Lungo 3,1 metri e con un passo di 2,3, pesava appena 210 kg grazie ad un telaio in alluminio aeronautico 2219, ma sulla Luna il suo peso si riduceva a 35 kg. Il LRV era inoltre ripiegabile, per non occupare troppo spazio nel modulo di atterraggio. Sulla Luna non c’è ossigeno, quindi un motore a combustione non avrebbe potuto funzionare: si adottarono allora quattro motori elettrici, uno per ruota, da 0,25 CV l’uno. Tutte e quattro le ruote erano sterzanti e comandate da servomotori elettrici. La velocità massima raggiungibile era di 13 km/h.

La sua autonomia ottenuta da due batterie argento-zinco a 36V da 115 Ah era di 78 ore, sufficienti a coprire una distanza di 65 chilometri, ma fu limitata a 9,5 km per consentire agli astronauti di tornare camminando al modulo in caso di guasto irreparabile. Si trattava comunque di un raggio 10 volte superiore all’area esplorabile senza il supporto di un veicolo, cioè a piedi. Era anche provvisto di un sistema di navigazione, per consentire agli astronauti di ritrovare agevolmente il campo base qualora si fossero persi. 

La parte più difficile fu quella della definizione di telaio, sospensioni e ruote, visto che mai prima di allora si era dovuto costruire un veicolo su ruote che doveva muoversi ad una gravità ridotta di sei volte rispetto a quella della Terra. A complicare il tutto, la particolare consistenza del suolo e la presenza di massi, buche e forti pendenze. 

Il rover americano doveva essere un fuoristrada efficientissimo: si optò per sospensioni indipendenti a bracci sovrapposti con barre di torsione e per ruote molto particolari. Visto che era impossibile usare i normali pneumatici, furono realizzate delle ruote in maglia di fili di acciaio e inserti a “V” in titanio come battistrada. Con la sua altezza da terra di 35 cm, il LRV poteva superare ostacoli alti fino a 25 cm e buche larghi fino a mezzo metro e inclinarsi longitudinalmente e lateralmente fino a 45° senza ribaltarsi.

Il primo “test drive” condotto nella regione dei Monti Hadley, spiritosamente chiamato “Grand Prix”, fu un successone: a mettersi per primo ai comandi del LRV fu il comandante David Scott, che riferì che il veicolo poteva superare ostacoli ancora maggiori e muoversi ad una velocità superiore di quanto preventivato. «Le prestazioni del veicolo sono state eccellenti», si legge all’inizio del rapporto post missione.

Il rover della NASA sulla Luna.
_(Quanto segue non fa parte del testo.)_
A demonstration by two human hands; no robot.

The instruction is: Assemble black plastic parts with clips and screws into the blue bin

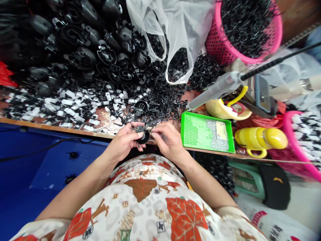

E' stato il primo e finora l'unico guidato dall'uomo
Il rover della NASA sulla Luna. E' stato il primo e finora l'unico guidato dall'uomo

Costò 38 milioni di dollari USA, il doppio di quanto previsto all’avvio del progetto, ma i risultati dimostrarono che ne era valsa la pena. In totale furono realizzati tre esemplari utilizzati anche nelle missioni successive Apollo 16 ed Apollo 17, che si trovano ancora sulla Luna, visto che il progetto non ne prevedeva il ritorno. Complessivamente, i tre LRV americani hanno percorso 99,7 km sulla Luna. I 100 km più impegnativi e costosi di sempre per un’automobile. 

Con la cancellazione delle successive missioni del programma Apollo per via dei tagli al budget della NASA voluti dal Governo USA di allora, nessun altro veicolo guidato da umani ha più solcato la superficie della Luna, ma pare che nei prossimi anni l’uomo tornerà a guidarvi. Poco tempo fa Toyota ha annunciato di star lavorando insieme all’agenzia spaziale giapponese, la JAXA, alla realizzazione di un laboratorio mobile con un’autonomia di 10.000 km e la capacità di ospitare a bordo gli astronauti per lunghi periodi. Quella di un veicolo dotato di cabina è un’idea già contemplata agli albori del progetto LRV, ma poi accantonata perché avrebbe richiesto due lanci, uno per l’equipaggio ed un secondo per il veicolo.

Oggi che invece lo spazio non è più appannaggio dei soli governi ma c'è anche spazio per l'iniziativa privata, come dimostra il programma SpaceX di Elon Musk, la Luna potrebbe tornare a ricevere la visita dell'uomo e di un suo veicolo, come accadde 50 anni fa.